_THE PROBLEM_
In the material below, find every line containing "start" and copy that line.

+++ SUPPLIED MATERIAL

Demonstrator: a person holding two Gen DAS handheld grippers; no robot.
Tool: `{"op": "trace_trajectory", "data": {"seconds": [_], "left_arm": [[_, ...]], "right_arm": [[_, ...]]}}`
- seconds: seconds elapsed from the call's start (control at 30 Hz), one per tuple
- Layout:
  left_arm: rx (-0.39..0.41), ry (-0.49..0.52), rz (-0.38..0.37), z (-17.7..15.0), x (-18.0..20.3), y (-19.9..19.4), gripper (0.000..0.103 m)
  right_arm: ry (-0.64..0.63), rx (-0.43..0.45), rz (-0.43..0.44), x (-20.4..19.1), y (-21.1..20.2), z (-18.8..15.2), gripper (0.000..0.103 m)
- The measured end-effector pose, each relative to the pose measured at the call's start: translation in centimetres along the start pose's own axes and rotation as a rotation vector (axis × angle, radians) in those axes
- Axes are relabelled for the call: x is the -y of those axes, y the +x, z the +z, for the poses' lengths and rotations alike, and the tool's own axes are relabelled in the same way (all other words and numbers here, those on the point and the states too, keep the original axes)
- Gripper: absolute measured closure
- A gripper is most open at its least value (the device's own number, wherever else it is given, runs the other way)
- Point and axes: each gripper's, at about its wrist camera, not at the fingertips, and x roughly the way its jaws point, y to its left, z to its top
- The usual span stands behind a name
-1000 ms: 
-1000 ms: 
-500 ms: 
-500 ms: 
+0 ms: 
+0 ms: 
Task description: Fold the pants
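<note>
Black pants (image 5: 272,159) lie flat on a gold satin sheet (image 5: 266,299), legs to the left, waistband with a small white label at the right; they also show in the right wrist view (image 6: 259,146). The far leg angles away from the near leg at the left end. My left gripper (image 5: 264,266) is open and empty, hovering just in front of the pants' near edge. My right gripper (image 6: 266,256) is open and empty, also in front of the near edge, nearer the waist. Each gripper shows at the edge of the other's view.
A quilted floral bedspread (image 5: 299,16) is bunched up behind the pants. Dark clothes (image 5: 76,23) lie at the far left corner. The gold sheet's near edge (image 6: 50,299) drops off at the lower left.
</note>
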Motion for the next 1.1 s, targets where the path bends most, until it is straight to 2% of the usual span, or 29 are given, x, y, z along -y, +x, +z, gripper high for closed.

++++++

_RESPONSE TO THE EXERCISE_
- seconds: seconds elapsed from the call's start (control at 30 Hz), one per tuple
- The measured end-effector pose, each relative to the pose measured at the call's start: translation in centimetres along the start pose's own axes and rotation as a rotation vector (axis × angle, radians) in those axes

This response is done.